Storm drainage design gone wrong
ASPE Research Foundation paper reveals roof drain inconsistencies.
At the recent 2012 ASPE Biennial Convention in Charlotte, N.C., the ASPE Research Foundation presented its paper on storm drainage testing. The study included the performance testing of 60 roof drains. The paper was an eye-opener for any plumbing engineer when it comes to the design of a roof drainage system.
For the last 80 years, roof drainage systems have been designed based on the capacity of the storm drainage piping. No consideration has been given to the amount of rainwater that flows through a roof drain. Furthermore, no consideration has been given to the amount of ponding required to achieve the required flow through a roof drain.
The 60 roof drains tested were provided by 10 manufacturers. The manufacturers are not identified in the report. The testing of the roof drains was done through three different piping arrangements. The first test had the roof drain open and not connected to any piping. The second arrangement featured a straight section of pipe connected to the roof drain and directed into the reservoir. The third was an offset piping arrangement where a short section of vertical pipe was connected to a horizontal offset pitched ¼-in. to the foot, then turned downward with another vertical section of pipe discharging into the reservoir.
The Research Foundation thought the roof drain without any piping would provide the control values to use for comparison to the other two piping arrangements. The assumption was the system without piping would flow the most water. This turned out not to be true. The flow rate through the roof drain without any piping was the lowest value. There were a few exceptions to this. The flow through the roof drain connected to the straight vertical pipe almost always produced the highest flow rates. With a few drains, the values for the straight pipe were 3 1/2 times greater than the flow rate through the roof drain without any piping.
For most of the tests, the flow rate through the roof drain connected to the horizontal offset was lower than the flow rate through the roof drain with a straight vertical pipe. However, in almost every test the flow rate through the roof drain with the offset piping arrangement exceeded the flow rate through the roof drain without any piping. The Research Foundation considered the test results through a roof drain without piping to be somewhat meaningless since it did not provide any control values, and the typical installation is a roof drain with connected piping.
One of the noticeable differences between the manufacturers was the flow rate through their roof drains. There was no consistency in flow rates. Sometimes the flow rate through one manufacturer’s roof drain was three or more times the flow rate through another manufacturer’s roof drain of the same size with the same amount of water ponding.
Examining flow rates
For certain sizes, some manufacturers provided multiple models to be tested. There was no consistency in the flow rates through these roof drains. The Research Foundation identified three roof drains from one manufacturer that were all 3 in. diameter. With 6 in. of water ponding around the roof drain, the first model flowed at 195 gpm with the offset piping arrangement. The second model flowed 408 gpm and the third model flowed 358 gpm. The difference between model one and two was more than double the flow rate.

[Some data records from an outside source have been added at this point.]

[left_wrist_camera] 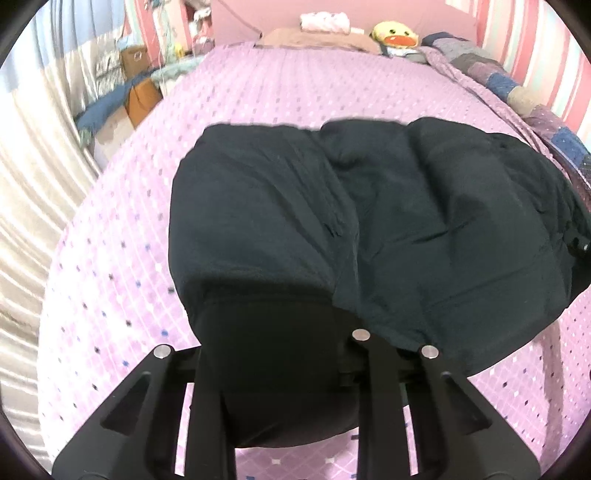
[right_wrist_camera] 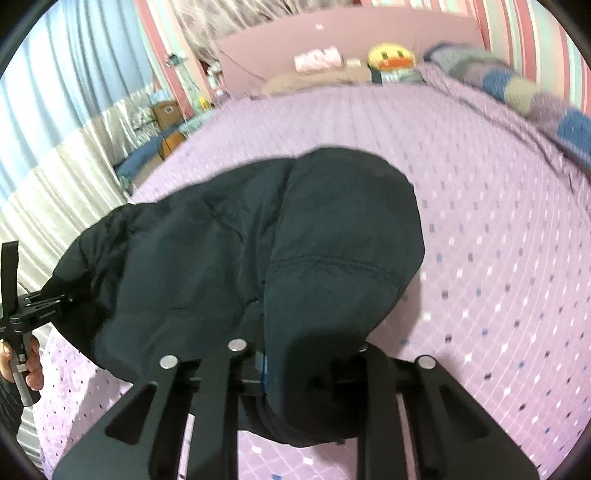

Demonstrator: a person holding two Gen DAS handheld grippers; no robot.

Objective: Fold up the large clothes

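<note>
The left tool (left_wrist_camera: pixel 284 354) is pinched on one edge of a dark garment (left_wrist_camera: pixel 369 221), and the right tool (right_wrist_camera: pixel 299 365) is pinched on another edge of it. The garment is held up between the two tools, above the bed (left_wrist_camera: pixel 122 266), with its far part draped down on the bed. The cloth looks black, thick and creased, with a stitched seam. A yellow plush toy (left_wrist_camera: pixel 395 35) is seen far behind.
</note>
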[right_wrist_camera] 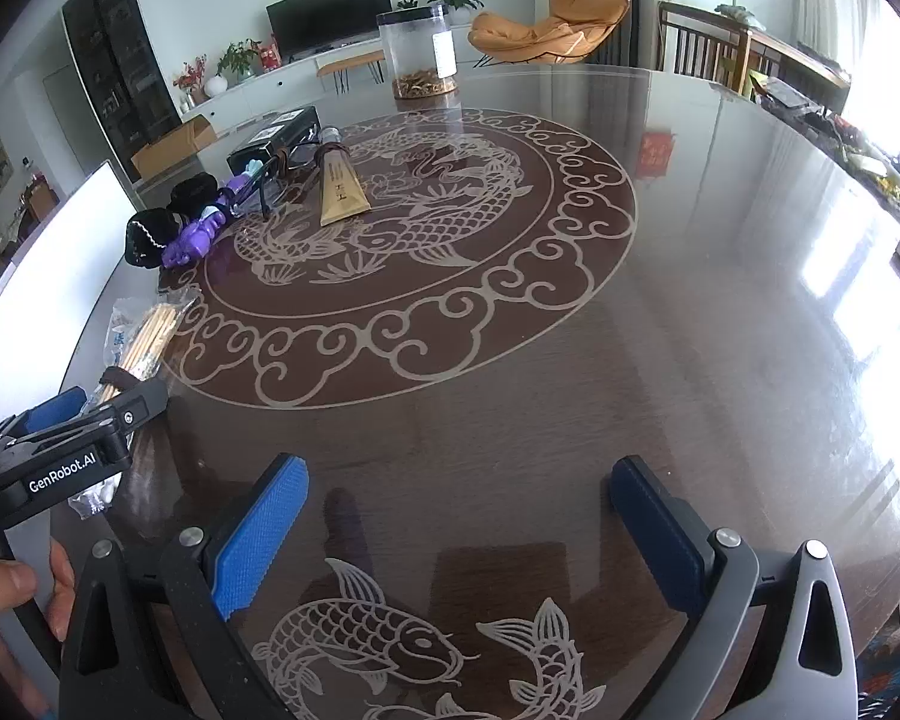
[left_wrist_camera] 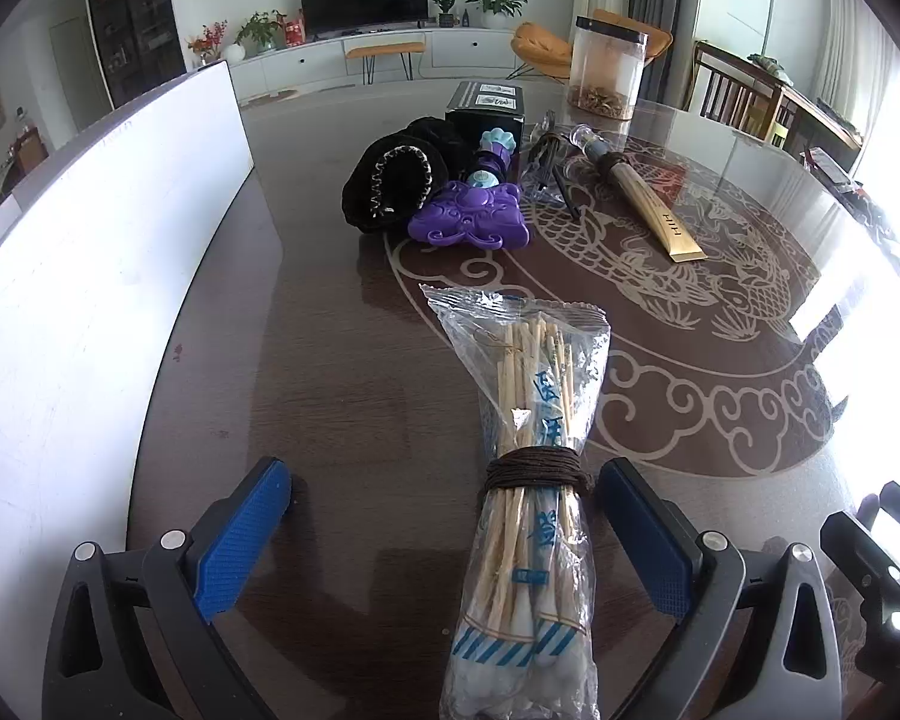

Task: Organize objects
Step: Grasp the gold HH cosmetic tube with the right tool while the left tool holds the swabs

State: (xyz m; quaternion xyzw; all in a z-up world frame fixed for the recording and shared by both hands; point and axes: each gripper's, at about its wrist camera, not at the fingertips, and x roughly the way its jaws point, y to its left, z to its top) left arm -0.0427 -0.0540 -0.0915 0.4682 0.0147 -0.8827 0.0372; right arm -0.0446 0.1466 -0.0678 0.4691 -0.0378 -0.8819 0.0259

One of the most startling factors identified in the report is how quickly the roof drain can reach a point where the flow rate exceeds the capacity of allowable flow for the storm drainage piping. Roof drains that were 2 in. and 3 in. diameter exceeded the pipe capacity of the same size with 1 in. of water ponding around the roof drain. For a 4 in. roof drain, it could occur with 2 in. of ponding, and for 6 in. roof drains it could occur at 3 in. of ponding.
Roof drains 2 in. through 6 in. diameter allow more flow through the drain than the design of the piping system. This means rather than having open channel flow in the storm drainage system, there could be pressurized flow during a heavy rainfall occurrence. This also accounts for the number of failures in storm drainage systems that were located remotely from the roof.
As pointed out in the Research Foundation report, the design of a roof drainage system does not include one important factor, the flow rate through the roof drain. A roof drainage system is based on the rainfall rate, the area of the roof, the area of the side walls projecting onto the roof and the maximum flow rate through the pipe. If you analyze this sizing method, the assumption is the rainwater gradually flows to the roof drain at a uniform rate. There is no analysis of the slope of the roof and the amount of water that may be ponding at the roof drain.
At the end of the report, there is a recommended sizing method for a roof drainage system. That recommended method includes analyzing the roof configuration to determine ponding at the roof drain during a design storm. The pipe sizing is based on the flow rate through the roof drain with the maximum anticipated ponding.
Based on the reported test results, it would appear future roof drainage systems may have smaller roof drains and large storm drainage piping. The recommended sizing method will require more engineering than is currently applied to a storm drainage system. The sizing method also requires manufacturers to report the flow rates through their roof drains. This will make it difficult if not impossible to interchange roof drains once the specifications and calculations are submitted.
The Research Foundation report will be made available in electronic format to ASPE members online at www.aspe.org or through the ASPE store. The report is available in both electronic and print format. Members and nonmembers can download the report at no charge at http://aspe.org/sites/default/files/webfm/pdfs/rf_report_roof_drain.pdf.
This is one of the most important reports issued on storm drainage design. Every engineer, architect and roofing contractor should obtain this 121-page report, read it and heed the recommendations.